Web Scraping and Crawling with Python

The internet is not just a collection of webpages, it’s a gigantic resource of interesting data. Being able to extract that data is a valuable skill. It’s certainly challenging, but with the right knowledge and tools, you’ll be able to leverage a wealth of information for your personal and professional projects.

Imagine building a web scraper that legally gathers information about potential houses to buy, a process that automatically fills in that tedious form to download a report, or a crawler that enriches an existing data set with weather information. In this hands-on workshop we’ll teach you how to accomplish just that using Python and a handful of packages.

You’ll learn about the concepts underlying HTML, CSS selectors, and HTTP requests; and how to inspect those using the developer tools of your browser. We’ll show you how to turn messy HTML into structured data sets, how to automate interacting with dynamic websites and forms, and how to set up crawlers that can traverse thousands or million of websites. Through plenty of exercises you’ll be able to apply this new knowledge to your own projects in no time.

1 day
online or on location

Machine Learning with Python

Machine learning has become an essential component in many applications and projects that involve data. With the power of Python and the scikit-learn package, this exciting field is no longer exclusive to large companies with extensive research teams. If you use Python, even as a beginner, machine learning applications are limited only by your imagination.

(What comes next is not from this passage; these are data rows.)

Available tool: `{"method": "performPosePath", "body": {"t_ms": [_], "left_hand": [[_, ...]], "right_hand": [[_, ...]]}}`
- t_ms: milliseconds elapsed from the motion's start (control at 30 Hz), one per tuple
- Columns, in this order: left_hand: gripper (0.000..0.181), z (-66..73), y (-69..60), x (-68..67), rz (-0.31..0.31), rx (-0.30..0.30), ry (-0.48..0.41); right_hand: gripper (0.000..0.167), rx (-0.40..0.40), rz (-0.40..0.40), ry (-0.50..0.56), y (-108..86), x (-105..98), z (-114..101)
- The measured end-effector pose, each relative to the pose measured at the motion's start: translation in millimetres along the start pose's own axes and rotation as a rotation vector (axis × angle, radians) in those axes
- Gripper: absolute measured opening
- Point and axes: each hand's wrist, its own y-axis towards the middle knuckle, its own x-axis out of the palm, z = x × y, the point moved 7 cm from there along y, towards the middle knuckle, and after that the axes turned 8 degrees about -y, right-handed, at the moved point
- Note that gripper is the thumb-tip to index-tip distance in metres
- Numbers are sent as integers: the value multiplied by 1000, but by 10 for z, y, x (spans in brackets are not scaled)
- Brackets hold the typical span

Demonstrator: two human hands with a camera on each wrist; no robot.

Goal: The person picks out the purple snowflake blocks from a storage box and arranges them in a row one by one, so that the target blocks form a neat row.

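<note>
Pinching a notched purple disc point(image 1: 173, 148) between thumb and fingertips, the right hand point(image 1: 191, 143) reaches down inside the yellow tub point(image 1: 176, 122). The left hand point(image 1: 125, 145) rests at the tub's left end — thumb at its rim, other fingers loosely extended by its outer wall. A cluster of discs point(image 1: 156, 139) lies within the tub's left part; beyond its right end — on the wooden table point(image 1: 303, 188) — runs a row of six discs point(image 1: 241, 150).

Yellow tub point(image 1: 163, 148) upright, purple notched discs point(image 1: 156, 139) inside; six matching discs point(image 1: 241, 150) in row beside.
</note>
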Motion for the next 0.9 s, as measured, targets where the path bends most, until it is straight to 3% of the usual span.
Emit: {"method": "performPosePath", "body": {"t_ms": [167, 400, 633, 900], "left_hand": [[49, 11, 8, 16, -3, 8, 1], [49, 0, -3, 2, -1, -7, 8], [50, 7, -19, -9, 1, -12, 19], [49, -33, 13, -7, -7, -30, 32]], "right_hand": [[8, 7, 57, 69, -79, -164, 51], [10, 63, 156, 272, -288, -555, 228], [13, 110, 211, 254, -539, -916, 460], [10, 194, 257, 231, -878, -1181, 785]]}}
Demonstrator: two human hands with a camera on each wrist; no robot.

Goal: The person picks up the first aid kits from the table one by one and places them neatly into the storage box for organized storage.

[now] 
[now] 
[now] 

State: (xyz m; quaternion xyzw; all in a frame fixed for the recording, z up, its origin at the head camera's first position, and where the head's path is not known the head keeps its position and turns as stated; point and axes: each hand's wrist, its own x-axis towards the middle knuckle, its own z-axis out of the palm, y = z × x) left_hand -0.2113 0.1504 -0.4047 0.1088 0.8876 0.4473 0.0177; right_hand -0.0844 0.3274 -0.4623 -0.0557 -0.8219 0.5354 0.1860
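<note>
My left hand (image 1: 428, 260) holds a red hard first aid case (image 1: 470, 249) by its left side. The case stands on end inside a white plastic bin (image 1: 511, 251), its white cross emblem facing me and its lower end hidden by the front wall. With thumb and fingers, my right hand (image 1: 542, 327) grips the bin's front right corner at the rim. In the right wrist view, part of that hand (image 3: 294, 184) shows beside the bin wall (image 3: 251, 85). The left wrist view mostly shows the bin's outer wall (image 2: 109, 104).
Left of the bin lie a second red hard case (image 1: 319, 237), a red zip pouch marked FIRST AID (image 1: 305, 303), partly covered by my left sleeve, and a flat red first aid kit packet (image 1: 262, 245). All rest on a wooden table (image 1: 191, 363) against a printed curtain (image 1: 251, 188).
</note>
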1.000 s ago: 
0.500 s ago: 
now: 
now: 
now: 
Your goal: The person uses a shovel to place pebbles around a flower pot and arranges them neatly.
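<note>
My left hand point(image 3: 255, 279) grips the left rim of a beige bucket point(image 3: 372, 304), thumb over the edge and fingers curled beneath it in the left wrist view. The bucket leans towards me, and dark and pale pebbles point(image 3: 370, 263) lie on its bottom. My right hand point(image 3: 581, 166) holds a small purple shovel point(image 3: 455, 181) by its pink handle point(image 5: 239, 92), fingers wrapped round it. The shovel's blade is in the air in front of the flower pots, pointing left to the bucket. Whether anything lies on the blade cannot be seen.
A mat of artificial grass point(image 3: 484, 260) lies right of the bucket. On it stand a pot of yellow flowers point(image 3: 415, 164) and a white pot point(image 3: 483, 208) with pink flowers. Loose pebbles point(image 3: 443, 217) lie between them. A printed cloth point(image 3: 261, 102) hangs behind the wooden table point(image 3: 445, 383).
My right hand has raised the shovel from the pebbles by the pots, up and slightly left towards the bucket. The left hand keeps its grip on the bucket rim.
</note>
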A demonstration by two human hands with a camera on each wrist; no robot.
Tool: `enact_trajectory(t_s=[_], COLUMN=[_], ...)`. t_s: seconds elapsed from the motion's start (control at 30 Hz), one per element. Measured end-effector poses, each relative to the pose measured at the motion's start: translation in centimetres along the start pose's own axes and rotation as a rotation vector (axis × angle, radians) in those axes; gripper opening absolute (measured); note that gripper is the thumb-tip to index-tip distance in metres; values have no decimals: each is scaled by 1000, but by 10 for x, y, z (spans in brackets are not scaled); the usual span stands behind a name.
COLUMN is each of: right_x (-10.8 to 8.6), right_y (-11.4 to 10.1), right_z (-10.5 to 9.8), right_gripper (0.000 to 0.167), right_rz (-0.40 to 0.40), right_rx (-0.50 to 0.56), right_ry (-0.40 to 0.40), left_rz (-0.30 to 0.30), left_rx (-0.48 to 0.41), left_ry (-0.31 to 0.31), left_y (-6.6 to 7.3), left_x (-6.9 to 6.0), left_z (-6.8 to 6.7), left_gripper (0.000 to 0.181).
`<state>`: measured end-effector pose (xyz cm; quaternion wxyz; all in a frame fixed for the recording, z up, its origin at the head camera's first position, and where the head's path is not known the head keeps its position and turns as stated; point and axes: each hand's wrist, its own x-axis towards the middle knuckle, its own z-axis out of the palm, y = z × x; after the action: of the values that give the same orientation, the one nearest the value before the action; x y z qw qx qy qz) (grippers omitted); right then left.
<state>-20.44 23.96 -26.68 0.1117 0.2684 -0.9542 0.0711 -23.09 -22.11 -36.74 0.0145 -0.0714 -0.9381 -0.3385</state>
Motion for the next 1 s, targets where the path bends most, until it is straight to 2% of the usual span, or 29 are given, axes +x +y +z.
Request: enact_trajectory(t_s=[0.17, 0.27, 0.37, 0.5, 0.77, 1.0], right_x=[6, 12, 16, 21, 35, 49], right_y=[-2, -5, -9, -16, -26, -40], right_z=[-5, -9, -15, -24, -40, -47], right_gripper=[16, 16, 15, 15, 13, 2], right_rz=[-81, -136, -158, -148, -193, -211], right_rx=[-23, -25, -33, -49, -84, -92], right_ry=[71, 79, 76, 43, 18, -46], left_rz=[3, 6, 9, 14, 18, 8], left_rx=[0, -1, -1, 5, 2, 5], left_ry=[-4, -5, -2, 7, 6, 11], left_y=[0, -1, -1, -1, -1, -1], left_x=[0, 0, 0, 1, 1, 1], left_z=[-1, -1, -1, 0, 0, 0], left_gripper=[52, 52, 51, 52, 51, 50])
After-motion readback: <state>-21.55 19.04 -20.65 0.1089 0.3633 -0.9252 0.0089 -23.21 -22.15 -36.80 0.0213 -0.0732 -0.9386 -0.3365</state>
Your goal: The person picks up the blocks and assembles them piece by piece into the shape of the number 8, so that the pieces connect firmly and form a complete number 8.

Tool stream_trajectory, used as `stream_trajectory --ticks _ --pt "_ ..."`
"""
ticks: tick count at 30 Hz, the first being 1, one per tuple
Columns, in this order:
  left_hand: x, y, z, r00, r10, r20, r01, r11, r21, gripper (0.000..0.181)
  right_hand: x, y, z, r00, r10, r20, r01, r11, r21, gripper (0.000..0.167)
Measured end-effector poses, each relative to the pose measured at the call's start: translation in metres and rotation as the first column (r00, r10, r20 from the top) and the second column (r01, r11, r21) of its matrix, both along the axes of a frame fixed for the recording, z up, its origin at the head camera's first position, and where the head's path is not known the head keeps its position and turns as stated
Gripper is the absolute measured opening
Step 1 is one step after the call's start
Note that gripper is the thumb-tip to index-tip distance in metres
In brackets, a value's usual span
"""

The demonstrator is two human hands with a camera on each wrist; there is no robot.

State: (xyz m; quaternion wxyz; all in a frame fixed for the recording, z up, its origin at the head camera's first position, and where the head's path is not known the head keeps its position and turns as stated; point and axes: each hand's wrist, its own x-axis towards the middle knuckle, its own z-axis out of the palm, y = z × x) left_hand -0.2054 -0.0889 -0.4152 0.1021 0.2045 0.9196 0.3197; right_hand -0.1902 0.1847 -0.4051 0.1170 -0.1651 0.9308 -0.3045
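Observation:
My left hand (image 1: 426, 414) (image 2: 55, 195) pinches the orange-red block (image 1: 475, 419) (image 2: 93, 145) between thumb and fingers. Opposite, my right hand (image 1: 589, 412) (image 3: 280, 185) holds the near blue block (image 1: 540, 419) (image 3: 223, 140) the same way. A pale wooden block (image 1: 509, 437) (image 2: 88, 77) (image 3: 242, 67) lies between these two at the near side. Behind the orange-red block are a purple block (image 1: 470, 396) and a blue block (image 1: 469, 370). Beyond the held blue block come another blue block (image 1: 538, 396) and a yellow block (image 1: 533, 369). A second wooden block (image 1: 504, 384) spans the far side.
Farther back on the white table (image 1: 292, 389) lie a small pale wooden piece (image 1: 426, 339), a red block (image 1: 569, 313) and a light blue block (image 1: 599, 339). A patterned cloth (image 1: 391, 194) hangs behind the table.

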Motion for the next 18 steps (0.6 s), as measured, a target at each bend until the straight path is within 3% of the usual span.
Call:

During this workshop, we will take a hands-on approach to learning about machine learning algorithms. Topics include: regression, classification, outlier detection, dimensionality reduction, and clustering. During two days, we’ll explore various algorithms such as linear regression, logistic regression, decision trees, neural networks, and many more.

By the end of this workshop you’ll confidently select and employ machine learning algorithms using Python and scikit-learn. You’ll have gained a new understanding of the inner workings of machine learning algorithms and know how to leverage them to produce valuable results and insights.

2 days
online or on location

Data Science with Python and Spark

Apache Spark is an open-source distributed engine for querying and processing data. In this three-day hands-on workshop, you will learn how to leverage Spark from Python to process large amounts of data.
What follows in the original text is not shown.